The overarching design aesthetic
you want your home to have will affect everything from your floor plan to your furnishings. As you embark on your design journey, gather a portfolio of photos, both exterior and interior, that appeal to you and spread them out. Group similar styles
together — you’ll likely see a pattern emerge. Maybe you’ll find you’re partial to a long, low ranch
or you appreciate the contemporary side of log home construction with a mountain-modern vibe. There’s no wrong answer. Log home style can be anything you want it to be. Use these benchmark examples to help you hone your log home’s look.
Photo: Brian Gomsak
1. Cozy Craftsman
One of the more recognizable housing styles, the Craftsman movement is distinctly American. Emerging as a rebellion against the perceived mediocrity of mass production during the Industrial Revolution, it favors handcraftsmanship and unique design elements inside and out, and log construction is a perfect vehicle for this style.
Long, low rooflines top one to one-and-a-half stories containing intricate floor plans. Mixed materials such as stone-clad pillars that are square and flair at the bottom, standing-seam metal roofs and heavy timber trusses complement the log walls.
Photo: Rich Frutchey
2. Down on the Farm
The log farmhouse look can take several forms. A two-story facade with large gables and a wrap-around front porch is the classic homestead. It’s versatile, timeless and a favorite among log home devotees.
There is also a “connected” style that gives the appearance the house was added onto over time. By using a variety of building materials like cedar shake, stone and even brick in distinctive segments, it feels as though generations have expanded it to accommodate the growing and changing needs of the family.
Photo: James Ray Spahn
3. At Home with Adirondack
Ranging from simple boathouse designs to the Great Camps, this style isn’t limited to the region from which it draws its name. If you like the rugged, highly textured log look, this is the style for you no matter where you live. Native materials, like stone and twig railings, are integral components of this classic log home architecture. Floor plans are somewhat compartmentalized (even detached outbuildings are common) with a grand gathering space at its core. Square-paned casement windows and a combination of steep-pitch and low shed rooflines round out the look.

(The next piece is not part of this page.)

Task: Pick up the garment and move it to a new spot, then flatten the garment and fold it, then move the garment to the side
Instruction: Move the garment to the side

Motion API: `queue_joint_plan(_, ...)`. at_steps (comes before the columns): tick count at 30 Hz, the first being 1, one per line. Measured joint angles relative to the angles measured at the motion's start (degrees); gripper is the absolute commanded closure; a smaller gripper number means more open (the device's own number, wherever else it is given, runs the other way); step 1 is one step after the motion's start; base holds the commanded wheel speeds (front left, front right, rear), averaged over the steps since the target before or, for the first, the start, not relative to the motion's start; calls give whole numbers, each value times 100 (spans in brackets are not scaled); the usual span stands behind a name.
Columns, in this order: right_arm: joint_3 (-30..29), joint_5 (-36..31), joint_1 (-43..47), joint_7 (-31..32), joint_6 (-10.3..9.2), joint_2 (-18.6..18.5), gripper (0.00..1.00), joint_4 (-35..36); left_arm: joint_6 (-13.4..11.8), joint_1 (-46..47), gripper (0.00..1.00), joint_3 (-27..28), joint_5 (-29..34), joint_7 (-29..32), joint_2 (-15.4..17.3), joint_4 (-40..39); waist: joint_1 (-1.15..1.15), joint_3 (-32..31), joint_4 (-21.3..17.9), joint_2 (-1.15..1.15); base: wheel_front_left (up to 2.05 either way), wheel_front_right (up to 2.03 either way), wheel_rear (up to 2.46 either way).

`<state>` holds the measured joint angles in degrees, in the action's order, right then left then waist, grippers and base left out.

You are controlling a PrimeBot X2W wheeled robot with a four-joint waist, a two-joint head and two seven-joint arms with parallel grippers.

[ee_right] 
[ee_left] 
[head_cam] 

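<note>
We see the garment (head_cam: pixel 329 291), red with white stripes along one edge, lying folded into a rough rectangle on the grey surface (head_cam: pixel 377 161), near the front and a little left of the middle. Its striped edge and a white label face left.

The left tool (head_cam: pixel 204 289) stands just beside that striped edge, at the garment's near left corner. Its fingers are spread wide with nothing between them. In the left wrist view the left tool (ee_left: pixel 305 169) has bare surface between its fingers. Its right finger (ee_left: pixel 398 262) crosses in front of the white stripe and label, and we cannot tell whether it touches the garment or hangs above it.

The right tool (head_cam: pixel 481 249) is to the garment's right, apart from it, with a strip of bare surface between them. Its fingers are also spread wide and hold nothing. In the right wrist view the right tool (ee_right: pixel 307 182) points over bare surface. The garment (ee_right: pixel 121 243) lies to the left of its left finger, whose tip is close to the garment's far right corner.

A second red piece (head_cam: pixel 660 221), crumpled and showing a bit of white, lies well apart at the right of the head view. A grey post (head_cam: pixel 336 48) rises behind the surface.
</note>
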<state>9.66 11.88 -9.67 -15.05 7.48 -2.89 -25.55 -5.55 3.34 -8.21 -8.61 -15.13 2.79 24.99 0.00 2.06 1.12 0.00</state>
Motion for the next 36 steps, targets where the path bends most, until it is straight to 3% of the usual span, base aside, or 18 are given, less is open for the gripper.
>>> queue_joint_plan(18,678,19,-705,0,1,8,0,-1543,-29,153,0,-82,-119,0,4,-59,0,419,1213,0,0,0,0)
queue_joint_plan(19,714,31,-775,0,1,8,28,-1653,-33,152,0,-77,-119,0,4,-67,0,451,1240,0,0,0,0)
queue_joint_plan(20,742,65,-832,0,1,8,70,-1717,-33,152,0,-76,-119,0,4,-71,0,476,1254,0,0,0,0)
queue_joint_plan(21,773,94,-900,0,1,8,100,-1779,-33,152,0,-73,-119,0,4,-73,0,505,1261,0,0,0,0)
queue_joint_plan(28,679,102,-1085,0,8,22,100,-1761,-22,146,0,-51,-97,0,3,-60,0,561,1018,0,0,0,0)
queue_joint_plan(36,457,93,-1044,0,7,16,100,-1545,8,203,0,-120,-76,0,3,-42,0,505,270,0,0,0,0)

Photo: Hoffman Photography
4. Modern Times
Rising from the growing interest in hybrid log-and-timber home construction, the “mountain modern” design option infuses classic, natural log elements with metal, glass and other more industrial architectural materials. Low, angular profiles and flat roofs are common traits, as are very open floor plans. These homes tend to be sleek and sophisticated rather than rustic and natural, yet they blend high style with their organic surroundings.
Photo: James Ray Spahn
5. Quintessential Cabin
Of all the styles, this is the one that most frequently comes to mind when you say the words “log home.” It’s classic, it’s timeless and it’s rustic to its core.
Square logs will give it a homesteaders’ appeal; round logs will lend a Scandinavian feel. Either way, keep it small and cute as a button, and you’ll achieve the ultimate cabin in the woods.